In 1996 the West Indies seemed on course for the final, but stumbled at the tournament's penultimate hurdle, and collapsed to an unlikely defeat at the hands of Australia in the semi-final round. In 1999 it was slightly less of a disappointment, as lowered expectations were met with a failure to reach the second round. And though expectations in 2003 were raised after a tight opening win over South Africa, the West Indies crashed out in the first round again, without stirring much surprise. They did suffer at the claws of the weather, however. It was a failure that was overshadowed by South Africa's dramatic and embarrassing (and also weather-related) exit, and at least the West Indies were not alone in being tipped to the Super Six stage by the less famous likes of Kenya.

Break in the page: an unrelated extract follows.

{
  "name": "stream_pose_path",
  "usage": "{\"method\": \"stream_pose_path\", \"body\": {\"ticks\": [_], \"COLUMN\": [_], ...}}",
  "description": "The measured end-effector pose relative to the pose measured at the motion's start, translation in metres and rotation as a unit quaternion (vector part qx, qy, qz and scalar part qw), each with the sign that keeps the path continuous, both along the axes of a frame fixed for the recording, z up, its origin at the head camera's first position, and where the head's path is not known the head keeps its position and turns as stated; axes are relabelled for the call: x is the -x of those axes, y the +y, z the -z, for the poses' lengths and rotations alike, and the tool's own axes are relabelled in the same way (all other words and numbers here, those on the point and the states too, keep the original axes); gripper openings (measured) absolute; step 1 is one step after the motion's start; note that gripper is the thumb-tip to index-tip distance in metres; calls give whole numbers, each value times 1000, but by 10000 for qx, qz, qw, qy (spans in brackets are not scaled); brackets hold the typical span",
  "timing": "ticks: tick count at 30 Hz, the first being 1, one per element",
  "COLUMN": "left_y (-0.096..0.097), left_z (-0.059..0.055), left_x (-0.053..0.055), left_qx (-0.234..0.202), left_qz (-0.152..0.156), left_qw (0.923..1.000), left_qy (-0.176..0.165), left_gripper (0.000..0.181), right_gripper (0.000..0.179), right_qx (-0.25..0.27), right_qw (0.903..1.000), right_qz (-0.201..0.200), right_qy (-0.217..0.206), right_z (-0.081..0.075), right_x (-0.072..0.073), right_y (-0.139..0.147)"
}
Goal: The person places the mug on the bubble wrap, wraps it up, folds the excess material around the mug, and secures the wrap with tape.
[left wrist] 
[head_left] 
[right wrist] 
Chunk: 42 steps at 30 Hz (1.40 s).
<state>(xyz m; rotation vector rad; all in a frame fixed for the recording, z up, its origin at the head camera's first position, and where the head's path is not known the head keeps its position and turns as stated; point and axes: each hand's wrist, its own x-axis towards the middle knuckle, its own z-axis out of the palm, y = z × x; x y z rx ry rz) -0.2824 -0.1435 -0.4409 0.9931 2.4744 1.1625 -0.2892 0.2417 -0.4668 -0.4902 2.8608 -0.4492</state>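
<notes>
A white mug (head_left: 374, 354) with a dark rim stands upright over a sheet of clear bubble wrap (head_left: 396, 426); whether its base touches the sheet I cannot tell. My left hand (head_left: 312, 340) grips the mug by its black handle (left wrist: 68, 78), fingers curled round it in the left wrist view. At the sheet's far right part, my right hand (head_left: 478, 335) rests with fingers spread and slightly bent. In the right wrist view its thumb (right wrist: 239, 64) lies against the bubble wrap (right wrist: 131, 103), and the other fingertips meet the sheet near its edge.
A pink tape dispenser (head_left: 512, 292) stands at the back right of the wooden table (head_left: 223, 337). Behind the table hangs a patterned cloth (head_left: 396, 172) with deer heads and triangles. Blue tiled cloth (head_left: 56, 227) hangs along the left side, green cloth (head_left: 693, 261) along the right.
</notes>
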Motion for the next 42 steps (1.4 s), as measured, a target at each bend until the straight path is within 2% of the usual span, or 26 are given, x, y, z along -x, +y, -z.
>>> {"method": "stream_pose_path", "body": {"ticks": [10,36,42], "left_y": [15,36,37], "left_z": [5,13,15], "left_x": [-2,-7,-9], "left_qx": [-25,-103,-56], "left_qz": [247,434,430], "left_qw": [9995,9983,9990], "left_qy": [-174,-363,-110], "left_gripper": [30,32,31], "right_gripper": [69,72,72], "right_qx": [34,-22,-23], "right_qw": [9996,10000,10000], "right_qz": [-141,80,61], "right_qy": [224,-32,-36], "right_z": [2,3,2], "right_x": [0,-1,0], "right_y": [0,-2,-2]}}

As far as expectations go, none have been higher for an improving West Indies team to shine on home turf.

1975: Winners
1979: Winners
1983: Runners-up - Lost to India
1987: Group Stage
1992: Group Stage
1996: Semi-finalists - Lost to Australia
1999: Group Stage
2003: Group Stage

Predicted Finish

Brian Lara has stated that he aims to take the team to the semi-final stage as a minimal achievement. And given the form of the West Indies for most of the last year, it is not a distant possibility. The West Indies have always played better at home and though there will be pressure to cast off an apparent curse of the host nation - a tendency to fail - this team can be expected to compete far greater than any of World Cups recently passed. Passage to the Super Eight stage should not be too difficult, given the format of the competition, but it is then that the real trials arrive. Winning the World Cup in the Caribbean, amidst Lara's last hurrah, would be a dream sublime beyond measure. But making the semi-final is the most immediate dream at hand. If the performances chasing the last two Champions Trophies are any indication of ability in multi-nation tournaments, the West Indies can go all the way, but need to start well.

West Indies World Cup squad

Brian Lara (captain), Ramnaresh Sarwan, Denesh Ramdin, Chris Gayle, Shivnarine Chanderpaul, Daren Powell, Kieron Pollard, Dwayne Bravo, Corey Collymore, Jerome Taylor, Dwayne Smith, Ian Bradshaw, Devon Smith, Marlon Samuels, Lendl Simmons.